How the European Commission Used Synthesized To Protect Sensitive Data

Synthesized TDM Customer University Manchester

Overview

Financial regulators across the EU possess datasets that could unlock significant innovation in Europe's financial sector. However, this information is confidential and cannot be shared with third parties. The Commission needed a way to enable data sharing that would drive innovation without compromising privacy or regulatory compliance.​

Test Data Challenges

Traditional point tools and Test Data Management (TDM) methods of protecting sensitive data (like removing names, adding noise, or encryption) all shared a critical flaw: they could be reversed if someone knew the technique used.

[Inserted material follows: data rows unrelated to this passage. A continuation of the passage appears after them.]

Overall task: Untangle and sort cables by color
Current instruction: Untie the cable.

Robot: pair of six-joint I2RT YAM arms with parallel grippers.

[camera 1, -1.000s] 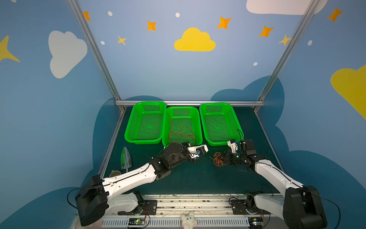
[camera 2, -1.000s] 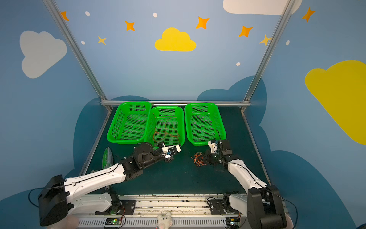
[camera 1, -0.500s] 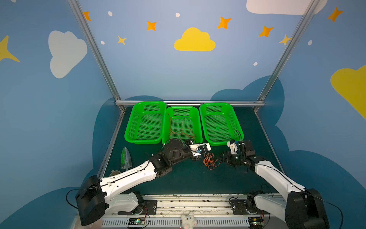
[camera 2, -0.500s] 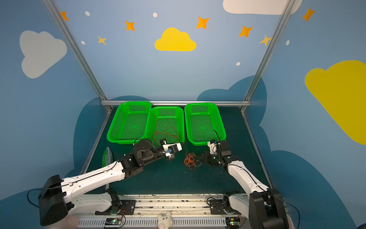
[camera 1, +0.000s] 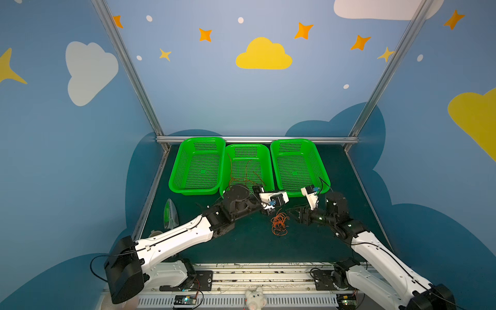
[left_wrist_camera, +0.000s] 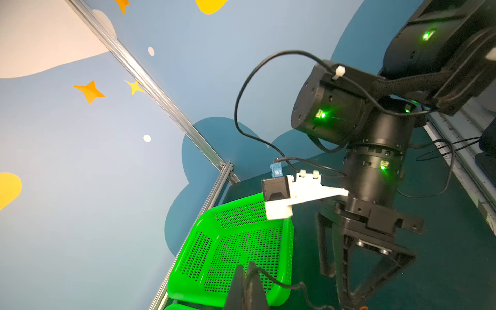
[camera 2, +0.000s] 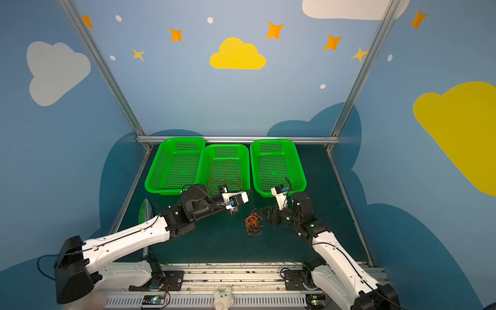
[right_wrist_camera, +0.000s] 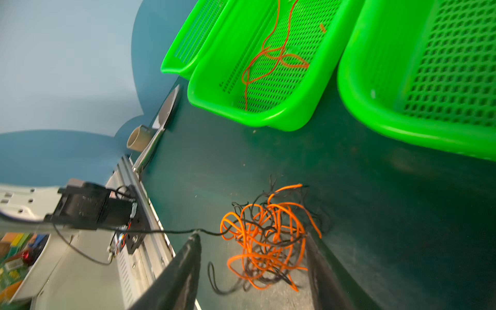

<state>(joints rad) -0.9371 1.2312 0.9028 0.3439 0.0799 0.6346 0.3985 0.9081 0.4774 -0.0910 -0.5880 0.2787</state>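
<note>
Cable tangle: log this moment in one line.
left gripper shut on black strand | right gripper open around orange-black tangle on mat | red cable in middle basket

On my dark green mat (camera 1: 241, 249), three green mesh baskets stand side by side at twelve o'clock: left basket (camera 1: 198, 139), middle basket (camera 1: 247, 145), right basket (camera 1: 295, 140). At nine o'clock a pointed green-and-white packet (camera 1: 170, 214) stands at the edge, with a beige roll (right_wrist_camera: 139, 138) near it. At six o'clock there's a white plush toy (camera 1: 254, 298).
</note>
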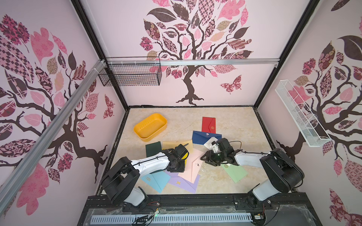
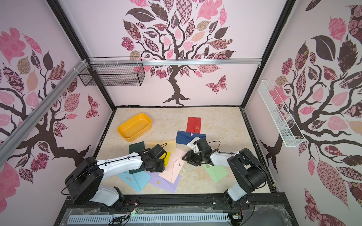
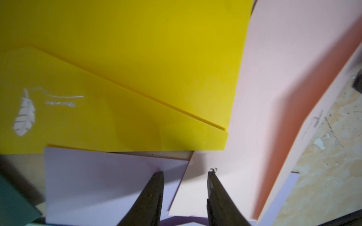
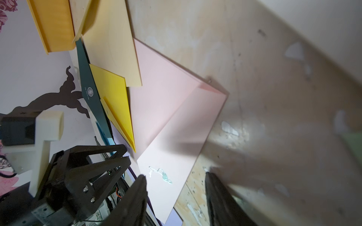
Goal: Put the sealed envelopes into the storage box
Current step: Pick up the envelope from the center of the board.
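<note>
Two matching arms on show. The left arm point(image 1: 150, 163) wears a glossy white shell between chunky black joints, with a fat rounded black housing at the shoulder. A thin black cable point(image 1: 148, 158) runs along the shell, cinched by small black ties. The right arm point(image 1: 247, 158) has the same white-and-black livery, with a black wire point(image 1: 236, 142) arching over its wrist. Up close, the left hand point(image 3: 185, 174) has two dark, tapering, matte fingers, and the right hand point(image 4: 175, 175) has identical black blades. Seen from the right wrist, the left hand's frame is black triangular struts with silver screws point(image 4: 92, 199), a cream block point(image 4: 49, 125) and a tiny green light point(image 4: 109, 172).
</note>
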Robot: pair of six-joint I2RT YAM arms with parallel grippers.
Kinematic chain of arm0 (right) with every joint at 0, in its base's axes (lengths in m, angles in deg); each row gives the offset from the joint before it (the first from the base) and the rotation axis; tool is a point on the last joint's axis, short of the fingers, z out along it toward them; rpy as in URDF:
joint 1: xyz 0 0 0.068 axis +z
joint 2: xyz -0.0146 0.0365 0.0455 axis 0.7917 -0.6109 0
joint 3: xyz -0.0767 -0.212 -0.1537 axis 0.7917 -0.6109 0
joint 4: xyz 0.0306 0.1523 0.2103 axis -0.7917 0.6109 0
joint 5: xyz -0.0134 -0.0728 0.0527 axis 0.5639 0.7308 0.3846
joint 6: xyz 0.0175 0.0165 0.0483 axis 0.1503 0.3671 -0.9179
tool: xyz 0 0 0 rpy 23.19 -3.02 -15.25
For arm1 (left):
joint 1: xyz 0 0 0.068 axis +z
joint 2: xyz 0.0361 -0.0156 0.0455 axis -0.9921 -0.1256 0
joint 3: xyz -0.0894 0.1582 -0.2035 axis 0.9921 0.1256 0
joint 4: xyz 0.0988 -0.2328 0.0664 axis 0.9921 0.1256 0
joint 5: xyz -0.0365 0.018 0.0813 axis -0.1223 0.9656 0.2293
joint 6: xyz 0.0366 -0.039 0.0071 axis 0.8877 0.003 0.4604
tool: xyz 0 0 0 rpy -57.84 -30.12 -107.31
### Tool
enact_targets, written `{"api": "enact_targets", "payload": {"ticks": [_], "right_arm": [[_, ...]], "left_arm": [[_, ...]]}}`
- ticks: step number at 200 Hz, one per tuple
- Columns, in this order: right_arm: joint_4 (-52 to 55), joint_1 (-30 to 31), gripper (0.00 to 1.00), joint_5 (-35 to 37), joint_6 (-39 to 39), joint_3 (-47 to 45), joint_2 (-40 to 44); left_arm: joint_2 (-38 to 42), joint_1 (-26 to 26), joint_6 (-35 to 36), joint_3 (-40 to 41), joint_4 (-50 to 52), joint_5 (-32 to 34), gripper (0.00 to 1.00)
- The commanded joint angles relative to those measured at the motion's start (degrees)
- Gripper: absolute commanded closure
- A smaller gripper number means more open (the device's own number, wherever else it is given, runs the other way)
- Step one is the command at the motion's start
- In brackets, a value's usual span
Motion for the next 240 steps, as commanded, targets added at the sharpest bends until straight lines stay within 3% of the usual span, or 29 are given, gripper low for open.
{"api": "enact_targets", "payload": {"ticks": [1, 33, 92, 240], "right_arm": [[1.49, 0.97, 0.47, 1.86, -0.32, -1.6, -1.59], [1.26, 2.1, 0.47, 2.51, -0.75, -2.28, -2.35], [-6.0, 3.17, 0.47, -0.52, -4.96, -3.82, -5.18], [-6.27, 3.13, 0.47, -0.61, -5.16, -2.76, -6.15]], "left_arm": [[-1.84, 0.21, -0.01, 0.46, -1.93, -0.69, 0.56], [-2.38, 0.16, -0.18, 1.0, -3.27, -1.95, 0.55], [-2.13, 0.21, -0.96, 3.46, -11.88, -10.73, 0.59], [6.92, 2.32, -4.21, 4.69, -19.91, -16.77, 0.62]]}}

The Commission needed a solution that would:​

  • Keep all real data completely secure within the national supervisors' premises​
  • Provide realistic datasets that organizations could actually use for testing and analysis​
  • Deliver unbreakable privacy protection​
  • Work simply without requiring specialized technical expertise​
  • Ensure full compliance with GDPR and other data protection regulations​

The Solution

The European Commission selected Synthesized through a public tender, with rigorous testing conducted by the Joint Research Centre (JRC). Synthesized uses AI to create entirely new datasets that statistically mirror the original data without containing any real information. The original observations simply don't exist in the generated data, making it impossible to reverse-engineer or identify real records.​

Rigorous testing across three diverse financial datasets confirmed that the solution delivered both strong privacy protection and analytical accuracy. When synthetic data was used in banking loss simulations, results closely matched those from real data. Security testing showed that attempts to identify the original records failed, and fewer than 10% were identified.​

"As opposed to traditional anonymization techniques, the synthesis process makes any potential attack virtually impossible. This is because instead of keeping an anonymized version of the original data, the synthesis strips it to a limited set of parameters, which is then used to build up a completely new dataset with similar statistical properties. This makes any identification of individual original observations impossible, because they are simply no longer there."

Results

Unlocked Innovation: National supervisors can now participate in the Data Hub without exposing confidential information, removing barriers to fintech innovation across Europe.​

Uncompromising Privacy: Independent validation confirmed the synthetic data provides "virtually impossible" to break privacy protection while maintaining usefulness for testing and AI model training.​

Operational Efficiency: Synthesized was easy to use, generated datasets in minutes using simple commands, and required no specialized infrastructure.​

Stronger Collaboration: The Data Hub now enables meaningful partnerships between financial regulators and innovative firms.​

Conclusion

Synthesized enabled the European Commission to build a Data Hub that drives innovation while maintaining the highest data protection standards. This breakthrough allows supervisors to support fintech advancement and helps innovative firms access the data they need to scale across Europe—all without compromising individual privacy.​

The solution directly supports the Commission's goal of building trustworthy data-sharing systems that accelerate innovation in Europe's financial sector.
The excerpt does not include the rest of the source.